Aligned with constructivist pedagogy, I believe ‘learners are active in constructing their own knowledge’ (Bruning, Schraw, Norby, & Ronning, 2004, p.195) thus my classrooms are environments for student questioning and contention with objective truths in history. During lessons at my current school, I proactively guide students towards conceptual questioning, reflection on their cognitive processes for problem solving and use of independent judgement. In subsequent student self-reflections, students have shared how this makes their learning more meaningful and engaging. Above all, I hope to encourage their passion for studying History through this constant rethreading of subjective narratives. It is this ceaseless labyrinth of interpretation that makes History so bewitching. As a teacher, by giving students autonomy to reach their own conclusions, I hope to embed a love of learning and mental models for life.
As Weimar illuminates, these skills are ‘sometimes used within the course itself and regularly after it’ (Weimer, 2013,p.11) . To embed this, I allocate time for student reflection on a weekly basis so they can take ownership of their learning; scaffolding techniques such as journaling and target-setting, influenced by experiential learning pedagogies such as Kolb. I believe that my responsibility as a teacher is to be the architect of the learning environment, in terms of structure, objectives and modelling. However, students are all unique and should be challenged by guiding learning with their own ideas and conclusions.
Having personally studied at an international school, I believe my classrooms should be spaces to share differing viewpoints and cross-cultural awareness. Similarly, my current school also holds a diverse international student demographic. My teaching philosophy here is grounded in constructivist underpinnings that active student dialogue and sharing of beliefs and opinions help students grow into global citizens . I strive to maintain this opportunity during online learning and continually reflect on how to effectively install student-student collaboration and discussion into virtual classes. I believe an outstanding teacher is responsive, and will continually reflect on how best to meet shifting student needs.
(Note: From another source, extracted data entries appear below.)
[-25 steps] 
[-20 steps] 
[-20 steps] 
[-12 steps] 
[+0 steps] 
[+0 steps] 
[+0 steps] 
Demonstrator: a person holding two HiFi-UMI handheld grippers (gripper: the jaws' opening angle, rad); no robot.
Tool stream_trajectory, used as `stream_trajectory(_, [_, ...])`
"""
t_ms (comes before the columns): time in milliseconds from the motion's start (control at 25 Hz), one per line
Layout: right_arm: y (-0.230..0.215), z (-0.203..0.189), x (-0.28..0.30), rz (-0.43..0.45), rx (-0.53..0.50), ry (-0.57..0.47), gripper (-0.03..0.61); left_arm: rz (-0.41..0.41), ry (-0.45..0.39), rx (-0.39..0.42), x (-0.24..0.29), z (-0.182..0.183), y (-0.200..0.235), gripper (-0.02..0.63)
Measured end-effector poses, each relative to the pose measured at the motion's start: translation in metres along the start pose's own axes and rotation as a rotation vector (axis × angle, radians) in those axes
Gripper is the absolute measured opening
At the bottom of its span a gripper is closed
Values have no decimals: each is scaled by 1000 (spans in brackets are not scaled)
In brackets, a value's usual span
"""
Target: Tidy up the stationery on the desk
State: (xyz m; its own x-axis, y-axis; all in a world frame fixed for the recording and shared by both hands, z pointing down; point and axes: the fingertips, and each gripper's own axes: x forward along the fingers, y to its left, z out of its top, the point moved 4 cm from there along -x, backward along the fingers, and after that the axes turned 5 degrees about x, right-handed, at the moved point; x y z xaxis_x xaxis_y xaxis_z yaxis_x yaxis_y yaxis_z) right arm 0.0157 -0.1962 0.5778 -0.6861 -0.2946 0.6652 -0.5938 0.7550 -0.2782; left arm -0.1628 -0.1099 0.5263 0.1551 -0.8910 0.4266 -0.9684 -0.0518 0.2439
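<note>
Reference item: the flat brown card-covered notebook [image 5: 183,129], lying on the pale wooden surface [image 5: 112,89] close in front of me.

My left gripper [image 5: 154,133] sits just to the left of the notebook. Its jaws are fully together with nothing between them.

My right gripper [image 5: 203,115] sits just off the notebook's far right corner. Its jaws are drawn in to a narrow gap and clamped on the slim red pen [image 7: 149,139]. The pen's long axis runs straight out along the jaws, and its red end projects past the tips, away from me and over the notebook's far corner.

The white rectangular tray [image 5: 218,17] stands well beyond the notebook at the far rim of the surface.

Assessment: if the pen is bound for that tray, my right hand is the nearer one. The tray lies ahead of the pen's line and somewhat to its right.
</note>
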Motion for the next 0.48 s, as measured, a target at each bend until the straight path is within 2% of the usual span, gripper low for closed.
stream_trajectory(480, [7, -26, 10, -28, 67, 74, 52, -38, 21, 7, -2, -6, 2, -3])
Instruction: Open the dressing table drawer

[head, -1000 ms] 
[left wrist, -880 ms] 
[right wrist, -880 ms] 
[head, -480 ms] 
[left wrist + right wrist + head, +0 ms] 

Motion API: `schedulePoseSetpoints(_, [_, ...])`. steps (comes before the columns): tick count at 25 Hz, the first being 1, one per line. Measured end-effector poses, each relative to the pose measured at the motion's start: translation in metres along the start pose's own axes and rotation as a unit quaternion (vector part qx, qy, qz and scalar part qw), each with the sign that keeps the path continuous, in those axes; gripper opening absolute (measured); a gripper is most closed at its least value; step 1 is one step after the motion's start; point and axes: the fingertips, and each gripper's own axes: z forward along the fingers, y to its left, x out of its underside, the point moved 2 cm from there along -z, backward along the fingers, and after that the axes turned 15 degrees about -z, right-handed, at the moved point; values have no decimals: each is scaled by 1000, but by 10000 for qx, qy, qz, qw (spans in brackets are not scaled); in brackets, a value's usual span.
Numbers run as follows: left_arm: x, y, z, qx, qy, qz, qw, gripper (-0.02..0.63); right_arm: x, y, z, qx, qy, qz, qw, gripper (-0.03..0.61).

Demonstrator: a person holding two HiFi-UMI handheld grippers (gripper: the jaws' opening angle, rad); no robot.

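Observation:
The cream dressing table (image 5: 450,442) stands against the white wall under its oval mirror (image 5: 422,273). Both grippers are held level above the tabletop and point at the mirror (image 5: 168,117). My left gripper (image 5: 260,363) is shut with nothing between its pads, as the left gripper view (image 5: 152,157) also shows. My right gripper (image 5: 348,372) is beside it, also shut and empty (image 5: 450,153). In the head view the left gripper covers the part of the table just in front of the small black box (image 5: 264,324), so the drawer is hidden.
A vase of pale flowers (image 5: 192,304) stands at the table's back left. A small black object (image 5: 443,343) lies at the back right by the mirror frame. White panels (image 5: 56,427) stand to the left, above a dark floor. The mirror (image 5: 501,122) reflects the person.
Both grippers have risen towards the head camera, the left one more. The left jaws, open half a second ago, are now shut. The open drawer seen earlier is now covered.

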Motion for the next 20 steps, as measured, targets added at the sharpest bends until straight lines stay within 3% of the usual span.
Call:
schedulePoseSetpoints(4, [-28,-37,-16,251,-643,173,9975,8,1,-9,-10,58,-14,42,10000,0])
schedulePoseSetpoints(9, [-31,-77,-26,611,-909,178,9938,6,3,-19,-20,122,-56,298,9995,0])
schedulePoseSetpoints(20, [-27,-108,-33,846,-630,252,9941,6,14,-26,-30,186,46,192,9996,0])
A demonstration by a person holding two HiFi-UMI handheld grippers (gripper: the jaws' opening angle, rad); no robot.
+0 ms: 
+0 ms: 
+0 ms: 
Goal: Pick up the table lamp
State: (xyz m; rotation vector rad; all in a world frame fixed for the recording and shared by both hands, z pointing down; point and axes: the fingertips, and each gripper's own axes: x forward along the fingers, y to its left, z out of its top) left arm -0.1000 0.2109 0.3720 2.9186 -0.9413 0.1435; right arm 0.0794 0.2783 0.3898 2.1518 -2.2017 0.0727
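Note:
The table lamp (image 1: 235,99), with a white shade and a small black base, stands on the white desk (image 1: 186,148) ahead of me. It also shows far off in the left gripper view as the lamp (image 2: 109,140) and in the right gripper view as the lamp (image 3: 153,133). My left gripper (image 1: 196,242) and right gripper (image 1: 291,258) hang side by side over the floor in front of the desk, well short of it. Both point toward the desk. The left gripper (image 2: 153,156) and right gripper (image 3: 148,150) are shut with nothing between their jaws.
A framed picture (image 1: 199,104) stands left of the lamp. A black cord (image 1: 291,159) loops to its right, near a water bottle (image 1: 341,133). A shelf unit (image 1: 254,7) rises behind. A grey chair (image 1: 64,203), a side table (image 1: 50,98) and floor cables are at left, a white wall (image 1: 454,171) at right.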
Whilst history is associated with the past, I aspire to guide my students on how to thrive in the future.
Brooks, J. G & Brooks, M. G. (1993) In search of understanding: The case for constructivist classrooms. Alexandria, VA: Association of Supervision and Curriculum Development.
Bruning, R., Schraw, G., Norby, M., & Ronning, R. (2004) Cognitive psychology and instruction Upper Saddle River, NJ: Prentice Hall, p. 195.
Ford, A and Kennett, R. (2018) “Conducting the orchestra to allow students to hear the symphony: getting richness of knowledge without resorting to fact overload”. Teaching History: 171. The Historical Association, 9-10.
Kolb, D. A. (1984) Experiential Learning: experience as the source of learning and development. New Jersey: Prentice Hall Inc.
Weimer, M. (2013) Learner Centred Teaching: Five Key Changes to Practice 2nd Ed, San Francisco: John Wiley & Sons, p.10-11.